Please leave a comment if you can add to what I’ve recommended or have a personal story to share. Should you be interested in the associated bibliography or have any questions regarding the items I cover, you may contact me at

----------Job Stress: An Unnecessary Evil----------

The prevalence of job stress as a workplace issue has increased significantly over the past decade. Job stress has been defined as “a condition arising from the interaction of people and their jobs and is characterized by changes within people that force them to deviate from their normal functioning.” (Brief, Shuler & Van Sell, 1981, 2) The response of employees to their work environment not only affects their capacity to perform as workers, but also can impair their ability to function in every aspect of their lives.

All employees participate as active members within various systems. Stress can impair the ability of workers considerably to perform in all of these environments. The occurrence of stress in any one of these systems can create psychological and behavioral responses that negatively influence their expression of necessary behaviors and attitudes to successfully fulfill each role.

Employment stressors include: role ambiguity, role conflict, workload concerns, interpersonal conflicts, situational constraints, level of perceived control and occupational traumas. (Jex, 1998, 10-24) If there is perceived job stress, the responses of employees may be psychological, physiological or behavioral in nature. These responses not only affect the ability of employees to work, but can affect their capacity to participate fully in other systems.

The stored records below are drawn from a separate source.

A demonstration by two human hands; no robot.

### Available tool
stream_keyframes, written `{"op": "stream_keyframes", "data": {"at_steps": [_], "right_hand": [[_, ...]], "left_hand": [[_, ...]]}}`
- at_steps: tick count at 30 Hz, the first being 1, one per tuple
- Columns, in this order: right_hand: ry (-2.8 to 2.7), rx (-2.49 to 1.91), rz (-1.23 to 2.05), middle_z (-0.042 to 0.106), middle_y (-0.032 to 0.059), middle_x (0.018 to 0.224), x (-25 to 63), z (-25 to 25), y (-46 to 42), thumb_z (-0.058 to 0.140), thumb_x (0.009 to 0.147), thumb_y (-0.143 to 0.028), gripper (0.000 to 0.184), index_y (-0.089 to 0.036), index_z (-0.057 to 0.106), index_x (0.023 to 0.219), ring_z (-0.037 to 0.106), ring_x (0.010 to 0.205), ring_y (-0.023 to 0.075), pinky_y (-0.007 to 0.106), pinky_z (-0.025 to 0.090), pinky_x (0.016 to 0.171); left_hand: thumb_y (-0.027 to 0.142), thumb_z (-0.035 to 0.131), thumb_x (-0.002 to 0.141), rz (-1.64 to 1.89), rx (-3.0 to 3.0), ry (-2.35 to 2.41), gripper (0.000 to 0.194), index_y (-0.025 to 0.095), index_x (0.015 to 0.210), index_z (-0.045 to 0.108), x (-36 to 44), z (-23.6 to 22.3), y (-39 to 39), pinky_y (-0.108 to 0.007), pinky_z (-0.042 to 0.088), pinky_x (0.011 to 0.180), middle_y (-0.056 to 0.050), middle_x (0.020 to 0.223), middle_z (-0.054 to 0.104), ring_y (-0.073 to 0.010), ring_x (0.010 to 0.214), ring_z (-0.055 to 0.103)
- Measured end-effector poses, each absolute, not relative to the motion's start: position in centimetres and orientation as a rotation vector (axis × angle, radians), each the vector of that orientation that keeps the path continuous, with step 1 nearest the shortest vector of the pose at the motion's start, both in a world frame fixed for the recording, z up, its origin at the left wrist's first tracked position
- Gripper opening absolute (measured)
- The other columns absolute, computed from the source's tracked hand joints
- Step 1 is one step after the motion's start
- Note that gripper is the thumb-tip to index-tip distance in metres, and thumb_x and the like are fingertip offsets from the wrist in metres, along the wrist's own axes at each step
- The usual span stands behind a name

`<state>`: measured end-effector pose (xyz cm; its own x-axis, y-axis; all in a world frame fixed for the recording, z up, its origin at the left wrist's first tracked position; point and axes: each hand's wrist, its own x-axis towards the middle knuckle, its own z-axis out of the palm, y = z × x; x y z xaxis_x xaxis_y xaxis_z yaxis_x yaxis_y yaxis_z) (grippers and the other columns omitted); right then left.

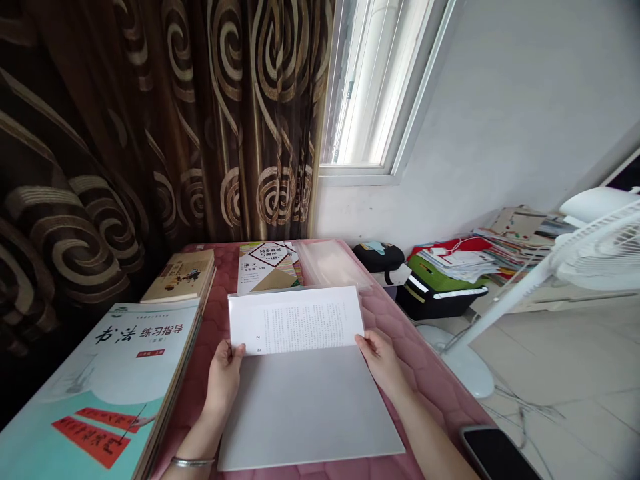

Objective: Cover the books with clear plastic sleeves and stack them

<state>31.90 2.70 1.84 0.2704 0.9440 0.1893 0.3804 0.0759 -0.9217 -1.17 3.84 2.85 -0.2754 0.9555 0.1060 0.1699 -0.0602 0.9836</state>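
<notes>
Item: **printed white page (pixel 295 320)**, dense columns of small text, at centre of frame, raised at a slight angle and lying over a **pale grey sheet (pixel 310 413)**; whether the two are joined cannot be told. Left hand (pixel 223 380), lower centre-left: grip narrow, pinching the page at its left edge between thumb and fingers, with a metal bracelet (pixel 193 461) on the wrist. Right hand (pixel 383 360), centre-right: grip likewise narrow, pinching the page at its right edge. Both items rest on a worktop (pixel 400 340) with a pink quilted cover. Also on the worktop: a stack of calligraphy practice workbooks (pixel 100 373), teal and white covers, at lower left; a small tan paperback (pixel 183 277) beyond them, left of centre; a Chinese-language workbook (pixel 267 267) at upper centre, just beyond the page; a transparent plastic sleeve (pixel 327 263) touching that workbook on its right; a black smartphone (pixel 495 457) at the lower right corner, near the right forearm. Beyond the worktop: a brown swirl-patterned curtain (pixel 125 133), upper left; a window (pixel 370 87), top centre; a black bag (pixel 440 297) and a heap of papers and books (pixel 520 243), middle right, on the floor; a white electric fan (pixel 595 247), far right, over a tiled floor (pixel 565 373).
</notes>
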Motion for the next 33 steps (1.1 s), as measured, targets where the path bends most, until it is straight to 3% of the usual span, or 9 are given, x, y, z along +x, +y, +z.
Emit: {"op": "stream_keyframes", "data": {"at_steps": [5,14,25,30,33], "right_hand": [[-1.329,-1.565,0.578,0.048,-0.0015,0.057,32.1,1.1,3.0,0.046,0.08,-0.068,0.047,-0.025,0.043,0.061,0.045,0.055,0.017,0.029,0.037,0.052],[-1.309,-1.477,0.708,0.063,0.0029,0.072,32.4,1.4,2.8,0.054,0.078,-0.065,0.042,-0.023,0.058,0.078,0.058,0.067,0.0213,0.031,0.046,0.06],[-1.366,-1.588,0.587,0.055,-0.0007,0.061,32.5,1.0,2.6,0.048,0.083,-0.062,0.041,-0.025,0.05,0.066,0.051,0.057,0.0182,0.029,0.042,0.054],[-1.342,-1.516,0.669,0.067,0.0034,0.079,32.4,2.7,2.1,0.055,0.079,-0.059,0.035,-0.025,0.061,0.084,0.062,0.074,0.023,0.033,0.051,0.068],[-1.345,-1.517,0.679,0.067,0.0035,0.078,32.3,3.0,2.1,0.053,0.078,-0.06,0.036,-0.025,0.06,0.079,0.063,0.074,0.023,0.033,0.051,0.068]], "left_hand": [[0.058,0.07,0.063,1.409,1.205,1.411,0.044,0.021,0.084,0.057,-1.1,3.2,3.7,-0.032,0.047,0.076,-0.003,0.08,0.067,-0.0214,0.08,0.062],[0.048,0.071,0.064,1.467,1.138,1.363,0.036,0.02,0.082,0.056,-0.8,3.2,3.8,-0.033,0.047,0.079,-0.003,0.081,0.067,-0.0201,0.08,0.061],[0.05,0.072,0.063,1.478,1.115,1.391,0.037,0.02,0.078,0.056,-0.8,2.9,3.9,-0.032,0.046,0.073,-0.002,0.072,0.066,-0.0186,0.072,0.058],[0.053,0.072,0.064,1.486,1.107,1.376,0.039,0.02,0.077,0.056,-0.8,2.9,3.9,-0.032,0.047,0.073,-0.002,0.073,0.066,-0.019,0.074,0.06],[0.053,0.072,0.065,1.493,1.108,1.356,0.039,0.02,0.076,0.056,-0.8,3.1,3.8,-0.032,0.047,0.074,-0.002,0.074,0.066,-0.0189,0.075,0.061]]}}
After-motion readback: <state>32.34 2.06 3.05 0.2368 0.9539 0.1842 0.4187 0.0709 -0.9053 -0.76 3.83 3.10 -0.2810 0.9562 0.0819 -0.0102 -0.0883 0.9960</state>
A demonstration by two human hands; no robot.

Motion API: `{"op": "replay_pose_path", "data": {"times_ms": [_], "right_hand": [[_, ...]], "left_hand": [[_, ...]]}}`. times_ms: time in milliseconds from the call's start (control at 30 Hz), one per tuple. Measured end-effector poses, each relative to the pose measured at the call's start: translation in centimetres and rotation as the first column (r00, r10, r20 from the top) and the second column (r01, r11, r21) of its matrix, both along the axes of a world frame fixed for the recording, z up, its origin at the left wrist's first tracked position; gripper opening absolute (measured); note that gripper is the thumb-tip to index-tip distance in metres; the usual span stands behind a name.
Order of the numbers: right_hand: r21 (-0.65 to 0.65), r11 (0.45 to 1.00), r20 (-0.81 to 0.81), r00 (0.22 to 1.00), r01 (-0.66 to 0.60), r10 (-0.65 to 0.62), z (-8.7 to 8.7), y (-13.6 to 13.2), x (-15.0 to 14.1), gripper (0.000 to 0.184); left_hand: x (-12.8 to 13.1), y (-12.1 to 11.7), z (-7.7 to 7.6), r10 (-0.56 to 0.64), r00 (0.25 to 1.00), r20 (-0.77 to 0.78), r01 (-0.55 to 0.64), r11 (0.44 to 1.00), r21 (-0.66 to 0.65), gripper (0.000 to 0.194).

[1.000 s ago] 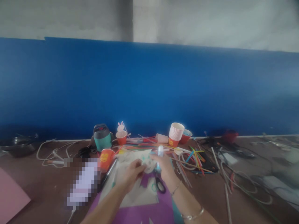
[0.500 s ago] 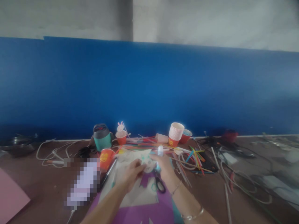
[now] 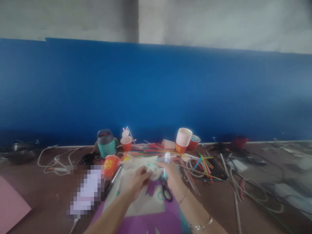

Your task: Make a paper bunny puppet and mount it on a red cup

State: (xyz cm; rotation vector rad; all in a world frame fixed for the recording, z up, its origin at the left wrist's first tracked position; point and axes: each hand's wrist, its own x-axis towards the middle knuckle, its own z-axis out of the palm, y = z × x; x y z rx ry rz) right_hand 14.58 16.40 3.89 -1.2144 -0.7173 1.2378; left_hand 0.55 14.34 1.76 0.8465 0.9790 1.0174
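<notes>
My left hand pinches a small pale paper cut-out with green marks, held above a white sheet. My right hand grips a glue stick with a white cap, its lower end against the cut-out. Both hands meet over the white sheet, which lies on purple paper. Black-handled scissors rest on the paper just below my right hand.
Around the hands lie an orange paper cup, a teal container, a stack of cups, several coloured straws, white cables, a pink sheet at left and a blue wall panel behind.
</notes>
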Motion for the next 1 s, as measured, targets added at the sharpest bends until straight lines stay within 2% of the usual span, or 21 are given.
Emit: {"op": "replay_pose_path", "data": {"times_ms": [400,700,1000], "right_hand": [[-0.005,1.000,-0.007,1.000,-0.002,0.002,0.05,0.04,-0.06,0.021],[-0.011,1.000,0.003,1.000,0.023,-0.023,0.71,-0.29,-0.11,0.021],[-0.004,1.000,-0.011,1.000,0.005,-0.005,0.07,-0.04,0.01,0.023]], "left_hand": [[-0.05,0.00,-0.12,0.009,1.000,0.010,-0.009,1.000,0.000,0.045],[0.00,-0.02,0.02,0.019,1.000,0.005,-0.019,1.000,0.000,0.046],[-0.05,-0.01,0.08,0.016,1.000,0.003,-0.016,1.000,0.022,0.045]]}}
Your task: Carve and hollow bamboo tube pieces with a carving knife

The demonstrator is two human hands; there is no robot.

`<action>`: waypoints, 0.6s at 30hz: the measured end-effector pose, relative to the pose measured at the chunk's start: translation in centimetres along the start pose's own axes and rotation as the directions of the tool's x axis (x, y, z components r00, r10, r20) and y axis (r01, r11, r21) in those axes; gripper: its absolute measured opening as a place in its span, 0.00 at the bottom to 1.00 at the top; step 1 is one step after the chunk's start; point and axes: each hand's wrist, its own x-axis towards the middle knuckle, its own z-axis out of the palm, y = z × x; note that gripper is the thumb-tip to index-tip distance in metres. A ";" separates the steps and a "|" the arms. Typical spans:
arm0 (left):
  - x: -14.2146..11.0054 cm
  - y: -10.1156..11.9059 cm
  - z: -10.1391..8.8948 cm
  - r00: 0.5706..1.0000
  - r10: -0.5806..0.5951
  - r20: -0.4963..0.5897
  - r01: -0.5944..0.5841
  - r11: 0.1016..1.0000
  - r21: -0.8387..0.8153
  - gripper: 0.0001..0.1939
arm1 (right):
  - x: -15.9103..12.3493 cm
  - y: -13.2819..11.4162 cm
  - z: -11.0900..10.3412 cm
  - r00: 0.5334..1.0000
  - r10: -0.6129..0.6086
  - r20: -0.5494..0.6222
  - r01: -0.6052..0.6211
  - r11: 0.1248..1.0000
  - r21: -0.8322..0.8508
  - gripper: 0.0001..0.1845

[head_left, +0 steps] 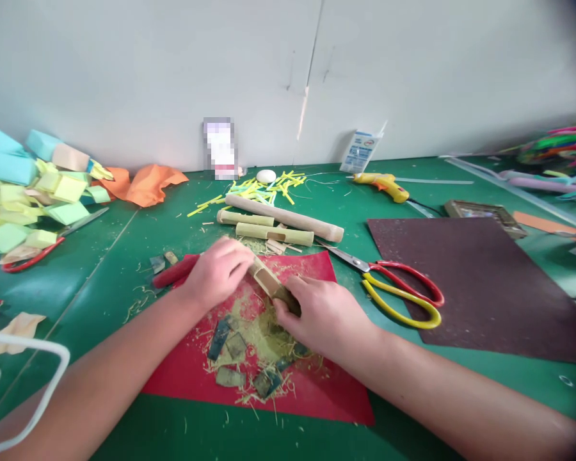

Work is a vital component to all families and can therefore cause serious work/family conflicts.

There are several psychological outcomes as job stress increases and job satisfaction decreases. Consequences such as anxiety, low self-esteem, loss of concentration, depression, boredom, anger, and alienation can occur and lead to neuroses, psychoses and reduced or damaged familial relations. (Brief et. al., 22-5) This type of response occurs within all of the different categories of employment (i.e., white-collar nonprofessionals, white-collar professionals, blue-collar unskilled and blue-collar skilled).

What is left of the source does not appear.